In FIG. 3A, a locking element 20 according to the invention, provided for example with two hooks 30, is held by a user near the connector 5 so that hooks 30 are oriented away from connector 5 and so as to approximately match slots 25 and 26 with pegs 13.
In FIG. 3B, the hole 27 at the blind end of slot 26 is slid over one peg 13. The length of aperture 23 is such that the end of the second peg 13 passes without hinderance where slot 25 opens in aperture 23. Also, as represented in the figures, the areas where slot 25 opens in aperture 23 can be bevelled. Thus, the length of aperture 23 can be selected such that the peg 13 associated with slot 25 is partially engaged into slot 25 (in the bevels), which enables pre-positioning of the locking element 20 before the locking operation.
In FIG. 3C, the assembly of locking element 20 and connector 5, arranged as shown in FIG. 3B, is held so as to face a female connector 40 passing through a casing wall 42. Sufficient clearance between wall 42 and connector 40 is provided to allow the passage there through of the protection wall 12 of connector 5. As represented in FIG. 3C, two slots 43 are provided in wall 42 above socket 40. Slots 43 are parallel to a longitudinal axis of the locking element 20 and correspond to the upper hooks 30 in the given example.
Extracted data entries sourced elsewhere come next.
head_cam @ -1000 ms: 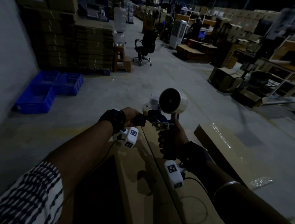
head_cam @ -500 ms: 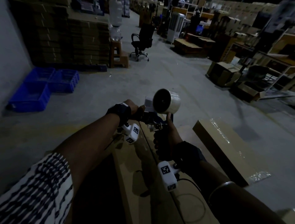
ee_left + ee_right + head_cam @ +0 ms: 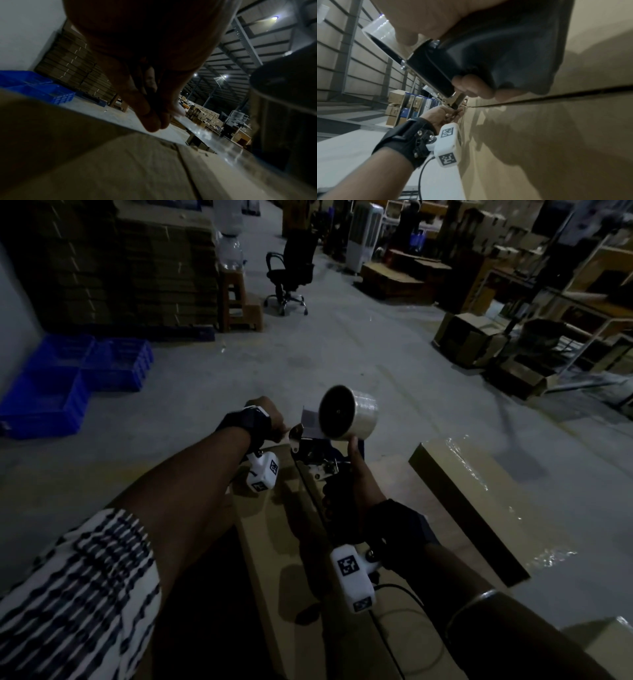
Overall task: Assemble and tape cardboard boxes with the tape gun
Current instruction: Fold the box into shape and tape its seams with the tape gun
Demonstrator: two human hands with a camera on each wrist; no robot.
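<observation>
In a dim warehouse, a person's right hand [image 3: 356,484] grips the black handle of a tape gun [image 3: 322,460], fingers curled round the grip and the thumb lying up along it toward the clear tape roll [image 3: 349,412] mounted on top. The gun is held just above the far end of a long cardboard box [image 3: 294,542] — its two top flaps meet in a dark centre seam [image 3: 539,98] that runs under the tool. The right wrist view shows the fingertips [image 3: 474,86] wrapped round the handle's underside, close over the seam.

The left hand [image 3: 265,414] is at the gun's front end, beside the metal blade plate [image 3: 295,434]. In the left wrist view its thumb and fingers [image 3: 152,119] are pressed together in a narrow pinch on a strip of clear tape [image 3: 202,129] that stretches away toward the gun, glinting above the box top; the pinch sits just over the box's far edge.

To the right, a second long carton [image 3: 472,505] with glossy tape along its top lies on the concrete floor [image 3: 342,354]. Blue plastic crates [image 3: 68,381] stand at left before stacked flat cardboard [image 3: 137,268], and an office chair [image 3: 291,272] is farther back.
</observation>
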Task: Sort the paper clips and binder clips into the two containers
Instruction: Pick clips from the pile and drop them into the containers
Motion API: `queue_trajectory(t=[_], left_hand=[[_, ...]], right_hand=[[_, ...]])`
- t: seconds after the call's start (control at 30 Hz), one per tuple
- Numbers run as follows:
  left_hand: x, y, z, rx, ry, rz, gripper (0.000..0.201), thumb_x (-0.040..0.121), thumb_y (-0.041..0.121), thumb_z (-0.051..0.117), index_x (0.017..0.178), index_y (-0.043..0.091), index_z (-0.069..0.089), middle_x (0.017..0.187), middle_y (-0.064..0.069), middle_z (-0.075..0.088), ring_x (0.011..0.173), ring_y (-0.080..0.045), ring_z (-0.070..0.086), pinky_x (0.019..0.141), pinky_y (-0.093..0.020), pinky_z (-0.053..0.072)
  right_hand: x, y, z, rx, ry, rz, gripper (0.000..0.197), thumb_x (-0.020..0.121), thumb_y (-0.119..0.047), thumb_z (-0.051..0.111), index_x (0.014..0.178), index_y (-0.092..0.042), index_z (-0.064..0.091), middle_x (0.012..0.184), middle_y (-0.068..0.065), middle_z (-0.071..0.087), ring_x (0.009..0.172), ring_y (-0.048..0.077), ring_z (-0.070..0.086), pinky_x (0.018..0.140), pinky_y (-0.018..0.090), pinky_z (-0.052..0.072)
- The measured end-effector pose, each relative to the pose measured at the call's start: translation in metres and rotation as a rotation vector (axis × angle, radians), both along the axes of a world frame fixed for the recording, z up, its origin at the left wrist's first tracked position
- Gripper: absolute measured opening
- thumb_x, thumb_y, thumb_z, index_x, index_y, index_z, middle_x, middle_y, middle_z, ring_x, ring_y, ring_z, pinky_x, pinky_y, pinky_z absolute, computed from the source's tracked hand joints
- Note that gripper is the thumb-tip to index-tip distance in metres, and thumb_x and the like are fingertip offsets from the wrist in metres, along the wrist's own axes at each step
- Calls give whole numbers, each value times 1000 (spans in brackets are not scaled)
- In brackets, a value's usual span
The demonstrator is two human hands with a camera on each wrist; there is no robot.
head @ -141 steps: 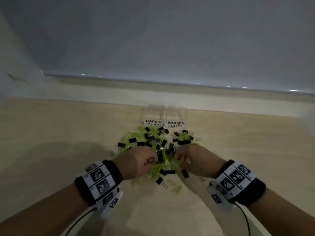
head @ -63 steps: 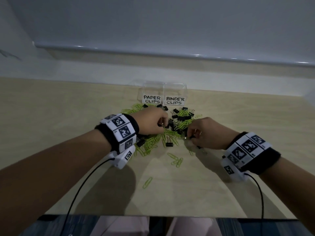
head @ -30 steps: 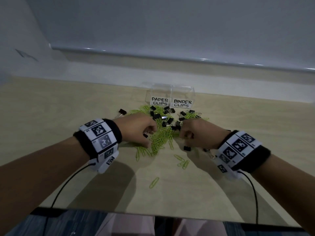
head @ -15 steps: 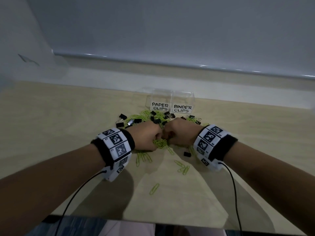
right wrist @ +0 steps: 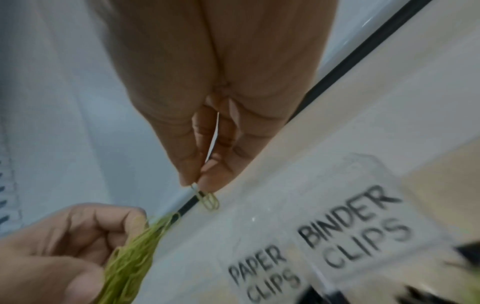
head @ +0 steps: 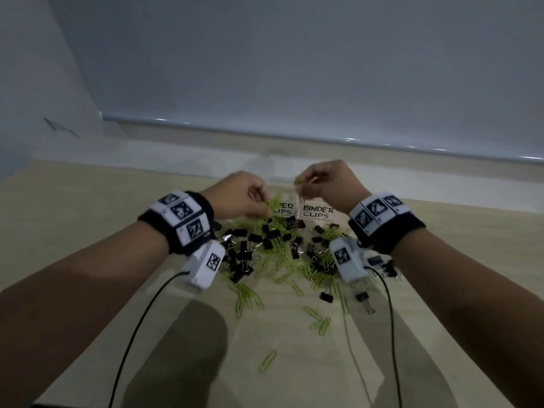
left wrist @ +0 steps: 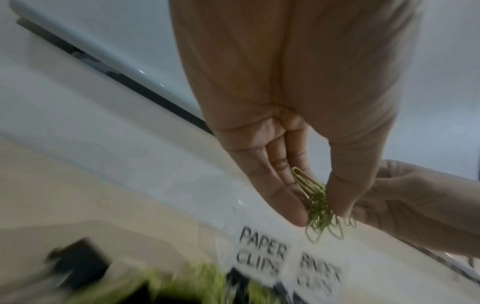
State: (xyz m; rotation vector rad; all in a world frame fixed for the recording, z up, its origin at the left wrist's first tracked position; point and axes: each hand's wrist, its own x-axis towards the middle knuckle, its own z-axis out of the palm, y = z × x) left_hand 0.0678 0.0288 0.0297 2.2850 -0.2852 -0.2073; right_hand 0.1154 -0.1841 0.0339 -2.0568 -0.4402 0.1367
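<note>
Two clear containers stand at the back of the pile: one labelled PAPER CLIPS (head: 283, 208) (right wrist: 262, 273), one labelled BINDER CLIPS (head: 318, 212) (right wrist: 355, 228). My left hand (head: 235, 195) is raised in front of the paper-clip container and pinches a bunch of green paper clips (left wrist: 318, 207) (right wrist: 130, 259) between thumb and fingers. My right hand (head: 326, 181) hovers above the containers, pinching a green paper clip or two (right wrist: 209, 200) at the fingertips. A mixed pile of black binder clips (head: 244, 254) and green paper clips (head: 282, 251) lies on the table below both wrists.
The pale wooden table (head: 88, 219) ends at a wall ledge (head: 294, 136) just behind the containers. Stray green paper clips (head: 268, 360) (head: 321, 322) lie nearer me. Cables (head: 138, 328) hang from both wrist cameras over the table.
Both hands have lifted off the pile and moved back towards the containers, each now holding green paper clips; half a second ago they met over the pile.
</note>
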Motion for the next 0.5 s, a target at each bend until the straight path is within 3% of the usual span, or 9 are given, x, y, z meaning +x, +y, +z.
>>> queue_trajectory(t=[0.07,0.13,0.27,0.33,0.5], left_hand=[[22,0,11,-33,-58,63,14,80,10,74,90,7,65,83,-5,70,65,-11,67,67,-22,58],[43,-4,16,-19,-107,130,14,79,8,74,90,4,65,82,-8,70,65,-14,66,68,-26,58],[70,-24,7,227,-164,151,12,77,11,74,85,6,67,72,4,61,67,-13,60,62,-26,49],[76,-32,-1,351,-165,121,9,76,12,73,82,11,66,77,2,62,74,-17,59,61,-24,44],[79,-36,-6,449,-172,30,17,77,14,75,91,6,72,95,-6,70,86,-21,65,78,-32,53]], right_hand=[[21,12,1,97,-19,-94,8,78,-3,72,76,-9,68,80,12,70,72,22,67,79,38,60],[37,24,-10,70,-31,-174,8,77,-4,74,75,-11,69,78,9,70,72,24,69,81,42,59],[41,30,-32,-217,-90,-222,17,75,-9,76,92,-9,74,92,9,73,84,19,68,82,30,56],[35,23,-33,-256,-146,-215,17,76,-7,74,93,-10,74,93,7,73,84,17,67,81,28,55],[-1,7,-27,-368,-182,-17,11,79,-6,70,88,-11,74,86,2,73,76,10,67,78,23,56]])
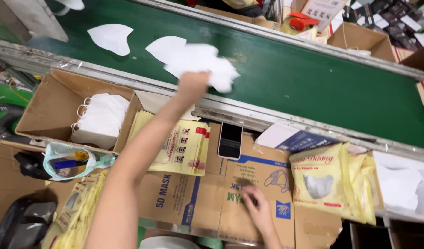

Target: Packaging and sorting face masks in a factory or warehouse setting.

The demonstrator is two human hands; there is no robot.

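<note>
My left hand [192, 85] has its grip pinching a bunch of white masks [200, 64] over the green belt [304, 78], two loose masks [111, 38] beyond it unpicked, while my right hand [258, 210] lies spread on the flattened carton [256, 184].

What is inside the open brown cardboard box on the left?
The brown cardboard box holds a stack of white face masks with ear loops; whatever lies beneath them is covered.

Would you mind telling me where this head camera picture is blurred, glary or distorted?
Head view: the left hand and the white masks it grips over the green belt are motion-blurred; the right hand on the flattened cardboard box is softer still; glare streaks the belt's metal rail; the wide lens bows the belt's edges.
</note>
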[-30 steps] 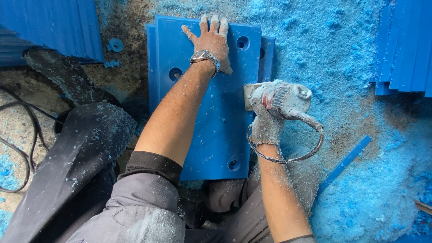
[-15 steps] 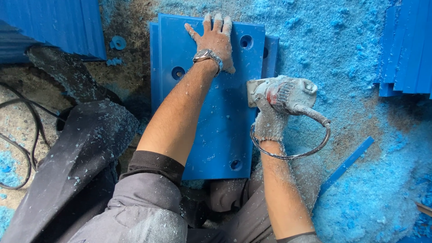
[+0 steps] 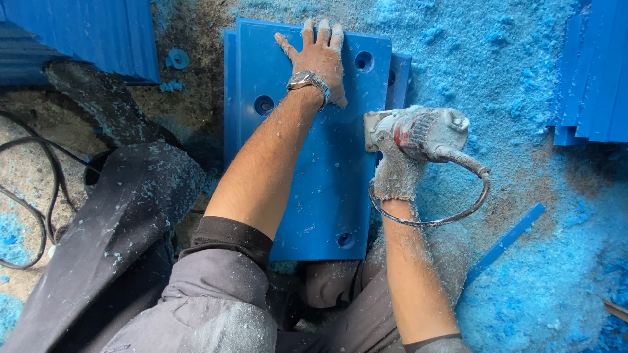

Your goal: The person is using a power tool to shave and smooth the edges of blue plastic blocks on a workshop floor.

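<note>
Head view, left fingers (image 3: 320, 33) flat on blue plate (image 3: 314, 163)

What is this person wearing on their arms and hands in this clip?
The left hand is bare and dusted with pale shavings, with a metal wristwatch at the wrist. The left arm's dark grey sleeve is pushed up past the elbow and ends in a black cuff. The right hand wears a light knitted work glove caked in dust; its forearm is bare and dusty.

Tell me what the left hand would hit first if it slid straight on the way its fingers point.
The left hand lies flat on the blue plate, fingers toward its far edge. Past that edge, probably only blue shavings on the ground.
</note>
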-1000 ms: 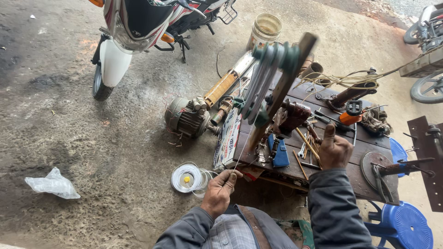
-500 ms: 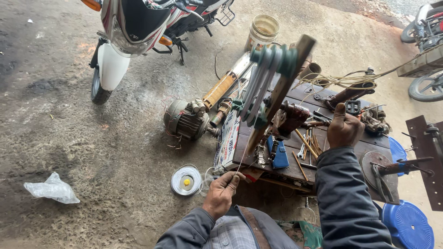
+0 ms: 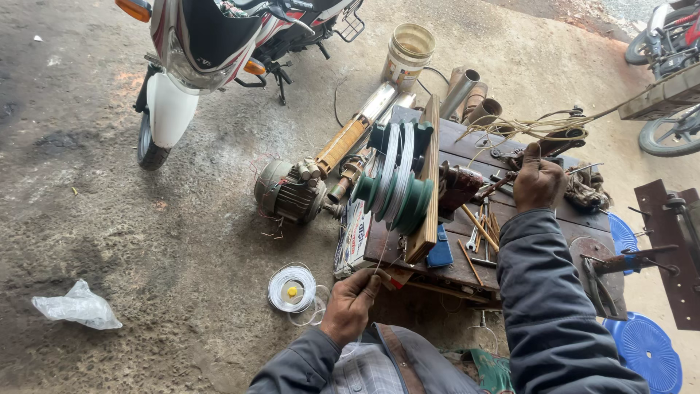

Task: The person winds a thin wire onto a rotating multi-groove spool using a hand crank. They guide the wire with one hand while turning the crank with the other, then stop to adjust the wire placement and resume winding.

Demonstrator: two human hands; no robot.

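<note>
A green stepped winding former (image 3: 394, 186) wrapped with pale wire is fixed to an upright wooden board (image 3: 426, 182) on a dark, cluttered workbench (image 3: 532, 252). My left hand (image 3: 351, 303) is at the bench's front edge, fingers pinched on a thin wire that runs up toward the former. My right hand (image 3: 538, 182) is farther back over the bench, closed round a dark crank handle beside the former. A flat spool of white wire (image 3: 292, 288) lies on the concrete floor just left of my left hand.
An electric motor (image 3: 288, 191) and a long pump tube (image 3: 350, 138) lie left of the bench. A scooter (image 3: 204, 51) stands at the back left, with a bucket (image 3: 408, 51) and pipes (image 3: 470, 95) behind the bench. Blue stools (image 3: 645, 350) stand right, and a plastic bag (image 3: 76, 306) lies left.
The wooden board and green former have swung from a slant to nearly upright. My right hand has moved away from me with the handle. My left hand stays at the bench edge.
</note>
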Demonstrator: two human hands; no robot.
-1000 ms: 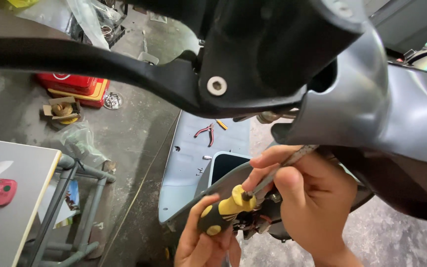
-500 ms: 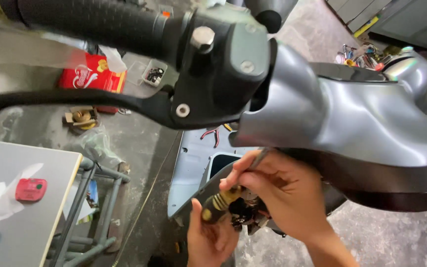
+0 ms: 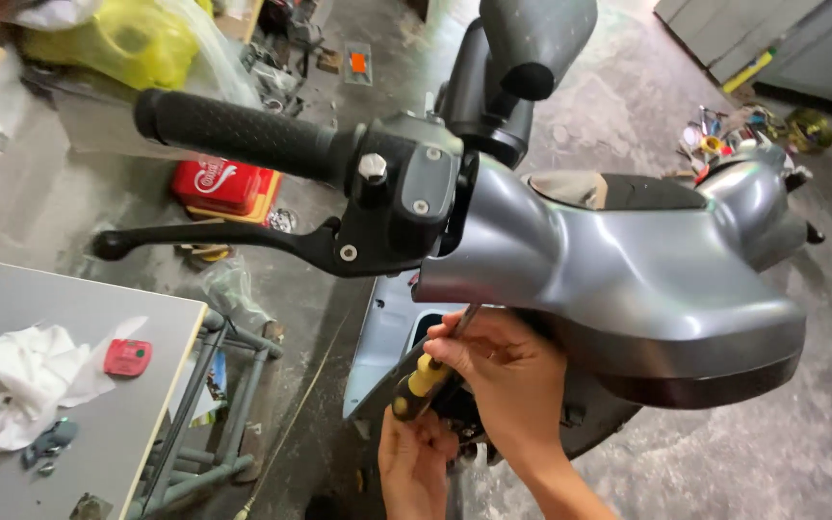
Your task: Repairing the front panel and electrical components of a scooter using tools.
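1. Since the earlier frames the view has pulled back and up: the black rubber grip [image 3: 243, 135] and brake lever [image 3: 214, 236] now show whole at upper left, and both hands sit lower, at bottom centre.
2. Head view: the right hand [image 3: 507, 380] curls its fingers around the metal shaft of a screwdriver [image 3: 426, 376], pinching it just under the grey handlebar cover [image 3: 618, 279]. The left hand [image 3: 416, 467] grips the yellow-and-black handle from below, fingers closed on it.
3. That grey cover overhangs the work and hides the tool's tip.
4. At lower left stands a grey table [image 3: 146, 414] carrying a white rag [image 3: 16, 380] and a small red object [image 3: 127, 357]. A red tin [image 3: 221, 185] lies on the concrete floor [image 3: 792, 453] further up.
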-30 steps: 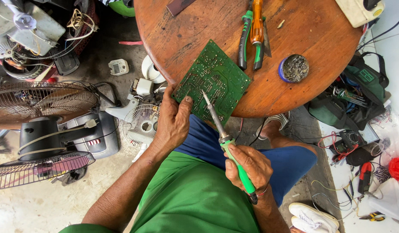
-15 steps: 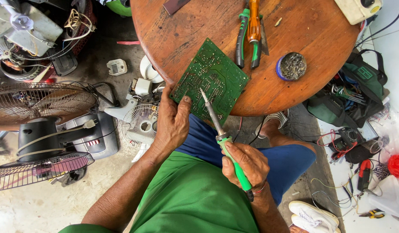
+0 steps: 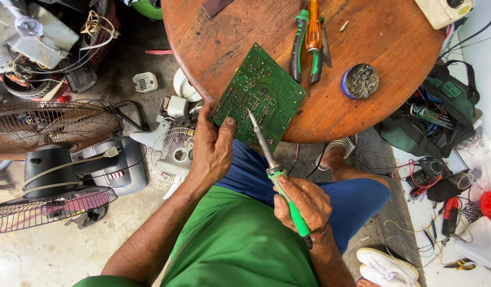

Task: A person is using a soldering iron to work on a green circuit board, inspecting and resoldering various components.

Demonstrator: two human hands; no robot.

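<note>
Holding: my left hand [image 3: 213, 151] grips the lower corner of the green circuit board [image 3: 258, 95], thumb pressed on its face, the other fingers curled under its edge.
Right hand: my right hand [image 3: 304, 204] is closed around the green handle of the soldering iron [image 3: 277, 172], fingers wrapped tight.
Iron tip: it points up and away from my right fingers and touches the board's solder side, just beside my left thumb.
Board position: tilted, its far part lying on the round wooden bench [image 3: 309, 53], its near corner hanging over the rim toward my lap.
Beyond my fingers: green-handled pliers [image 3: 300, 45] and an orange-handled screwdriver [image 3: 313, 26] lie side by side on the bench, just past the board's far edge.
Tin: a small round blue-rimmed tin [image 3: 359, 81] with grey, crusted contents sits on the bench, off to the right of the pliers, well apart from the board.
Left of my left hand: a small white fan [image 3: 173, 151] lies on the floor close by; larger fan grilles [image 3: 49, 125] stand further out.
Right of my right hand: tangled wires and small tools [image 3: 442, 175] lie on the floor, and a white shoe [image 3: 386, 266] sits near my wrist.
</note>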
Two additional slots 44, disposed symmetrically with respect to the center of connector 40, are also provided in wall 42 so as also to be able to fix connector 5 after turning the locking element 20 upside-down (hooks 30 then being at the bottom of lock 20). Additionally, the four symmetrical slots 43, 44 allow, independently of the number of hooks that are provided (2, 3 or 4), the locking element 20 to be turned upside-down.
On engaging the male connector 5 into the female connector 40, hooks 30 enter slots 43. Once the connector 5 has been pushed home (for example, when the protection wall 12 of the connector 5 abuts against the body of the female connector 40), the locking element 20 is shifted in the direction indicated by arrow F (towards the right in FIG. 3C). As a result, slots 25 and 26 imprison the associated pegs 13, and hooks 30 are locked at one end of their respective slots (right-hand portion in FIG. 3C).
The connector 5 is thus fixed to wall 42 and not to the complementary connector 40. Any force transmitted to the connector 5 is transmitted through the locking element 20 to the wall 42 which is much more rigid than the connector 40.
Additionally, countersunk screws 45 fix the connector 40 to the wall 42 by means of threads conventionally provided in the connector 40.
As is apparent to those skilled in the art, various modifications can be made to the above disclosed preferred embodiments. For example, the locking element can be cast, which would enable the four fixing hooks to be more easily provided.
Although a hook system has been described for hooking the locking element 20 on a wall, any alternative locking means can be provided, as, for example, pegs integral with locking element 20, and cooperating with slots in the wall, or the other way around.